*** INFORMATION SHOWN ***

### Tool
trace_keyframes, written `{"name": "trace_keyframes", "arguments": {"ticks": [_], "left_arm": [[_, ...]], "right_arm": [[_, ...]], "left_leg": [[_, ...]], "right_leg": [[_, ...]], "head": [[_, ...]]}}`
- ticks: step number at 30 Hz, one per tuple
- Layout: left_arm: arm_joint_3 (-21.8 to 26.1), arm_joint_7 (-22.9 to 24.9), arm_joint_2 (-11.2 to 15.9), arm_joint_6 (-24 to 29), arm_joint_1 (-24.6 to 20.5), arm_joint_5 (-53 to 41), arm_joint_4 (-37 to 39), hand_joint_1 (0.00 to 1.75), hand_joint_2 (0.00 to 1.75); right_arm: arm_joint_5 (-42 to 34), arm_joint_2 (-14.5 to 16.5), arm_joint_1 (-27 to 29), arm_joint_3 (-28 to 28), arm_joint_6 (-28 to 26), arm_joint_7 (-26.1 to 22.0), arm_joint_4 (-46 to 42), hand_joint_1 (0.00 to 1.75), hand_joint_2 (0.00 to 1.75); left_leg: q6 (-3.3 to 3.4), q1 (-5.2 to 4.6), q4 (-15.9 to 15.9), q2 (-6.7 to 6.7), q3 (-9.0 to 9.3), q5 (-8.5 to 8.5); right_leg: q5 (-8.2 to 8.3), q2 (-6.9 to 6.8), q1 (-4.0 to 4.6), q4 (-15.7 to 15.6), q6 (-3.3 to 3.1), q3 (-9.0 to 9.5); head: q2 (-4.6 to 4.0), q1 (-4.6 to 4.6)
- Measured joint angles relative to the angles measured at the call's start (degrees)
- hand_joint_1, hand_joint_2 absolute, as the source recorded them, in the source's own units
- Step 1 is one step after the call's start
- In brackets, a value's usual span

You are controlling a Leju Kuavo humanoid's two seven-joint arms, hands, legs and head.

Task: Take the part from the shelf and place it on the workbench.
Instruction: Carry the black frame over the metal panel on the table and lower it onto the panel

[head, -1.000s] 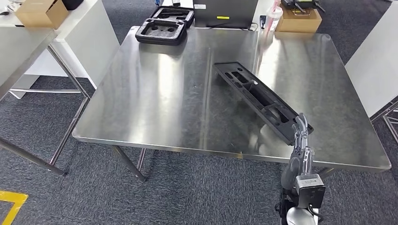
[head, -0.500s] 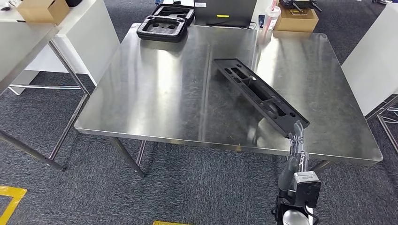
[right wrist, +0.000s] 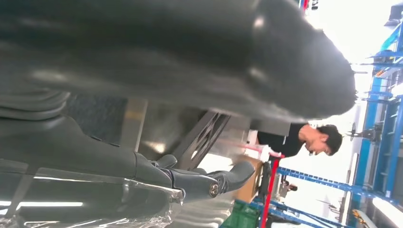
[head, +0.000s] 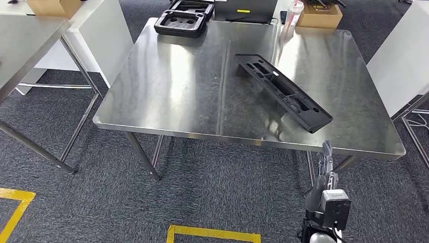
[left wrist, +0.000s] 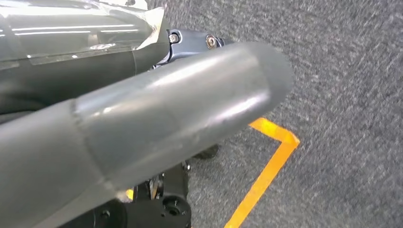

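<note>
The part [head: 283,91], a long black moulded tray with cut-outs, lies flat and diagonal on the steel workbench [head: 177,91], towards its right front. My right hand [head: 326,164] is below and just in front of the bench's front edge, apart from the part, fingers straight and holding nothing. The right wrist view has that hand's dark fingers [right wrist: 190,180] close up, with the bench beyond them. In the left wrist view my left hand [left wrist: 166,109] hangs over the carpet, thumb and fingers apart with nothing between them.
Black foam cases [head: 180,23], a dark box [head: 245,10], a cup [head: 292,10] and a cardboard box [head: 318,15] line the bench's far edge. A second table [head: 30,45] stands left, a white cabinet [head: 399,61] right. Yellow tape [head: 212,234] marks the carpet. A person [right wrist: 304,137] stands beyond the bench.
The whole view has pulled back from the bench, so the camera moved. My right hand, earlier at the part's near end, is now off it and below the bench edge.
</note>
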Motion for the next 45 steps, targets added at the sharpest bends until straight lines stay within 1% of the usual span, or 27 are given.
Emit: {"name": "trace_keyframes", "arguments": {"ticks": [1,2,3,4,5,6,7,8,9,10,11,12,13,14,16,17,18,19,20,21,22,23,25,38,42,43,45], "left_arm": [[0.05,-0.05,0.05,-0.02,0.03,-0.01,0.00,0.00,0.00],[0.12,-0.08,0.07,-0.04,0.07,-0.03,0.01,0.00,0.00],[0.22,-0.10,0.10,-0.06,0.10,-0.05,0.02,0.00,0.00],[0.33,-0.11,0.16,-0.07,0.12,-0.07,0.03,0.00,0.00],[0.43,-0.12,0.19,-0.07,0.13,-0.09,0.04,0.00,0.00],[0.51,-0.13,0.23,-0.05,0.13,-0.08,0.04,0.00,0.00],[0.55,-0.13,0.26,-0.05,0.14,-0.08,0.04,0.00,0.00],[0.56,-0.15,0.26,-0.06,0.14,-0.08,0.04,0.00,0.00],[0.56,-0.19,0.26,-0.06,0.14,-0.09,0.04,0.00,0.00],[0.56,-0.23,0.26,-0.06,0.14,-0.11,0.04,0.00,0.00],[0.56,-0.30,0.25,-0.06,0.13,-0.15,0.04,0.00,0.00],[0.56,-0.37,0.23,-0.05,0.10,-0.23,0.04,0.00,0.00],[0.57,-0.43,0.20,-0.04,0.09,-0.31,0.05,0.00,0.00],[0.58,-0.50,0.16,-0.02,0.10,-0.38,0.05,0.00,0.00],[0.63,-0.57,0.07,0.14,0.16,-0.48,0.10,0.00,0.00],[0.68,-0.58,-0.01,0.30,0.14,-0.52,0.13,0.00,0.00],[0.74,-0.55,-0.09,0.49,0.10,-0.56,0.15,0.00,0.00],[0.82,-0.49,-0.16,0.69,0.08,-0.61,0.17,0.00,0.00],[0.90,-0.39,-0.20,0.87,0.07,-0.73,0.19,0.00,0.00],[0.98,-0.24,-0.21,1.01,0.10,-0.88,0.19,0.00,0.00],[1.04,-0.06,-0.20,1.14,0.13,-1.05,0.20,0.00,0.00],[1.09,0.11,-0.20,1.22,0.14,-1.20,0.20,0.00,0.00],[1.13,0.32,-0.20,1.31,0.16,-1.30,0.20,0.00,0.00],[1.15,0.40,-0.20,1.35,0.17,-1.33,0.20,0.00,0.00],[1.20,0.96,-0.20,1.89,0.18,-1.71,0.21,0.00,0.00],[1.23,1.40,-0.21,2.22,0.18,-1.88,0.22,0.00,0.00],[1.34,2.57,-0.26,3.01,0.17,-2.21,0.25,0.00,0.00]], "right_arm": [[-0.03,-0.28,0.16,0.02,-0.24,0.07,0.48,0.00,0.00],[-0.08,-0.53,0.30,0.04,-0.43,0.14,0.98,0.00,0.00],[-0.13,-0.69,0.44,0.08,-0.53,0.20,1.44,0.00,0.00],[-0.18,-0.80,0.57,0.11,-0.61,0.24,1.85,0.00,0.00],[-0.21,-0.88,0.67,0.13,-0.65,0.27,2.16,0.00,0.00],[-0.23,-0.94,0.80,0.15,-0.69,0.29,2.48,0.00,0.00],[-0.26,-1.00,0.92,0.16,-0.77,0.34,2.78,0.00,0.00],[-0.31,-1.07,1.02,0.16,-0.96,0.47,3.14,0.00,0.00],[-0.45,-1.12,1.09,0.16,-1.21,0.70,3.58,0.00,0.00],[-0.68,-1.15,1.10,0.16,-1.53,1.05,4.16,0.00,0.00],[-0.99,-1.18,1.01,0.15,-1.93,1.50,4.99,0.00,0.00],[-1.46,-1.22,0.81,0.14,-2.25,1.94,6.14,0.00,0.00],[-2.07,-1.25,0.42,0.13,-2.43,2.26,7.77,0.00,0.00],[-2.81,-1.28,-0.22,0.11,-2.45,2.43,10.01,0.00,0.00],[-4.59,-1.28,-2.17,0.02,-2.12,2.32,16.38,0.00,0.00],[-5.52,-1.26,-3.43,-0.13,-1.84,2.19,20.37,0.00,0.00],[-6.30,-1.19,-4.77,-0.32,-1.67,2.10,24.67,0.00,0.00],[-6.85,-1.10,-6.23,-0.55,-1.67,2.18,29.15,0.00,0.00],[-7.16,-0.99,-7.78,-0.83,-1.98,2.70,33.85,0.00,0.00],[-6.94,-0.89,-9.31,-1.08,-2.98,3.76,38.58,0.00,0.00],[-6.38,-0.85,-10.73,-1.29,-4.47,5.31,42.97,0.00,0.00],[-5.72,-0.82,-11.78,-1.44,-5.97,6.85,46.47,0.00,0.00],[-4.72,-0.82,-12.68,-1.50,-7.95,8.66,49.72,0.00,0.00],[-4.45,-0.82,-12.84,-1.50,-8.50,9.25,50.54,0.00,0.00],[-3.89,-0.79,-13.58,-1.50,-10.33,12.32,54.16,0.00,0.00],[-3.99,-0.75,-13.89,-1.55,-10.86,14.04,56.15,0.00,0.00],[-4.65,-0.56,-14.46,-2.02,-11.55,18.12,61.31,0.00,0.00]], "left_leg": [[-0.26,0.08,0.11,-0.08,-0.16,0.15],[-0.59,0.19,0.52,-0.22,-0.44,-0.41],[-0.95,0.34,1.72,-0.38,-0.93,-1.95],[-1.37,0.55,4.06,-0.54,-1.74,-4.45],[-1.81,0.75,7.26,-0.63,-2.68,-7.35],[-2.19,1.00,10.93,-0.67,-3.61,-9.81],[-2.54,1.26,14.04,-0.68,-4.19,-11.13],[-2.85,1.56,15.63,-0.67,-4.04,-11.02],[-3.14,1.90,15.30,-0.66,-2.90,-9.77],[-3.41,2.26,12.99,-0.66,-0.77,-7.98],[-3.69,2.61,9.14,-0.69,2.09,-6.70],[-3.83,2.69,4.83,-0.83,4.99,-6.25],[-3.76,2.66,1.58,-0.94,6.99,-6.37],[-3.53,2.48,-0.47,-1.03,7.93,-6.81],[-2.41,1.96,-1.12,-0.99,7.41,-6.44],[-1.68,1.80,-1.26,-0.81,6.81,-5.79],[-0.83,1.70,-1.41,-0.64,6.16,-4.97],[-0.10,1.65,-1.58,-0.45,5.35,-4.07],[0.42,1.56,-1.62,-0.28,4.42,-3.20],[0.75,1.40,-1.57,-0.24,3.44,-2.41],[0.89,1.20,-1.50,-0.20,2.55,-1.63],[0.98,1.03,-1.42,-0.19,1.84,-1.00],[1.04,0.85,-1.33,-0.22,1.16,-0.35],[1.04,0.80,-1.30,-0.23,0.94,-0.21],[0.99,0.57,-1.10,-0.26,-0.23,0.60],[0.93,0.47,-1.00,-0.30,-0.86,1.10],[0.45,0.10,-0.82,-0.35,-2.13,2.56]], "right_leg": [[0.30,-0.07,-0.39,-0.07,-0.42,-0.33],[0.72,-0.16,-0.69,-0.17,-0.95,-0.57],[1.24,-0.28,-1.02,-0.30,-1.57,-1.02],[1.85,-0.39,-1.34,-0.39,-2.10,-1.53],[2.46,-0.45,-1.24,-0.35,-2.40,-2.13],[3.09,-0.49,-1.24,-0.28,-2.54,-2.92],[3.70,-0.50,-1.27,-0.19,-2.45,-3.65],[4.27,-0.52,-1.34,-0.07,-2.27,-4.44],[4.81,-0.53,-1.47,0.08,-1.99,-5.26],[5.32,-0.53,-1.63,0.25,-1.66,-6.02],[5.81,-0.53,-1.72,0.46,-1.26,-6.69],[6.32,-0.48,-1.75,0.65,-0.80,-7.26],[6.83,-0.45,-1.69,0.70,-0.31,-7.60],[7.36,-0.42,-1.58,0.65,0.23,-7.75],[8.58,-0.38,-1.43,-0.01,1.31,-7.86],[8.51,-0.36,-1.51,0.05,1.58,-8.13],[7.40,-0.35,-1.56,0.88,1.49,-8.72],[5.26,-0.33,-1.60,2.85,1.11,-9.68],[2.26,-0.32,-1.67,6.12,0.52,-10.79],[-0.54,-0.30,-1.58,9.99,0.15,-11.84],[-2.38,-0.28,-1.48,13.74,0.13,-12.51],[-3.30,-0.26,-1.40,16.55,0.28,-12.78],[-3.40,-0.24,-1.30,18.81,0.66,-12.69],[-3.17,-0.23,-1.28,18.92,0.77,-12.48],[-1.31,-0.23,-1.09,17.83,1.37,-10.42],[-0.57,-0.23,-0.93,14.71,1.34,-7.81],[-0.80,-0.24,-0.22,4.70,0.44,-1.01]], "head": [[0.00,0.01],[0.00,-0.01],[0.00,-0.10],[0.00,-0.20],[0.00,-0.32],[0.00,-0.43],[0.00,-0.44],[0.00,-0.45],[0.00,-0.46],[0.00,-0.46],[0.00,-0.50],[0.00,-0.57],[0.00,-0.58],[0.00,-0.58],[0.00,-0.46],[0.00,-0.46],[0.00,-0.36],[0.00,-0.23],[0.00,-0.08],[0.00,0.10],[0.00,0.17],[0.00,0.20],[0.00,0.23],[0.00,0.22],[0.00,0.25],[0.00,0.26],[0.00,0.18]]}}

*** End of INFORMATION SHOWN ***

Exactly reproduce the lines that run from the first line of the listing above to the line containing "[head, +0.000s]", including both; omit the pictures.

> OUTPUT FOR THIS TASK
### Tool
trace_keyframes, written `{"name": "trace_keyframes", "arguments": {"ticks": [_], "left_arm": [[_, ...]], "right_arm": [[_, ...]], "left_leg": [[_, ...]], "right_leg": [[_, ...]], "head": [[_, ...]]}}`
- ticks: step number at 30 Hz, one per tuple
- Layout: left_arm: arm_joint_3 (-21.8 to 26.1), arm_joint_7 (-22.9 to 24.9), arm_joint_2 (-11.2 to 15.9), arm_joint_6 (-24 to 29), arm_joint_1 (-24.6 to 20.5), arm_joint_5 (-53 to 41), arm_joint_4 (-37 to 39), hand_joint_1 (0.00 to 1.75), hand_joint_2 (0.00 to 1.75); right_arm: arm_joint_5 (-42 to 34), arm_joint_2 (-14.5 to 16.5), arm_joint_1 (-27 to 29), arm_joint_3 (-28 to 28), arm_joint_6 (-28 to 26), arm_joint_7 (-26.1 to 22.0), arm_joint_4 (-46 to 42), hand_joint_1 (0.00 to 1.75), hand_joint_2 (0.00 to 1.75); left_leg: q6 (-3.3 to 3.4), q1 (-5.2 to 4.6), q4 (-15.9 to 15.9), q2 (-6.7 to 6.7), q3 (-9.0 to 9.3), q5 (-8.5 to 8.5); right_leg: q5 (-8.2 to 8.3), q2 (-6.9 to 6.8), q1 (-4.0 to 4.6), q4 (-15.7 to 15.6), q6 (-3.3 to 3.1), q3 (-9.0 to 9.5); head: q2 (-4.6 to 4.0), q1 (-4.6 to 4.6)
- Measured joint angles relative to the angles measured at the call's start (degrees)
- hand_joint_1, hand_joint_2 absolute, as the source recorded them, in the source's own units
- Step 1 is one step after the call's start
- In brackets, a value's usual span

You are controlling a Leju Kuavo humanoid's two seven-joint arms, hands, legs and head.

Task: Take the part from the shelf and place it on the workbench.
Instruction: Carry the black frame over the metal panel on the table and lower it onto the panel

[head, -1.000s] 
[head, -0.500s] 
[right wrist, +0.000s] 
[head, +0.000s] 

This response is now finished.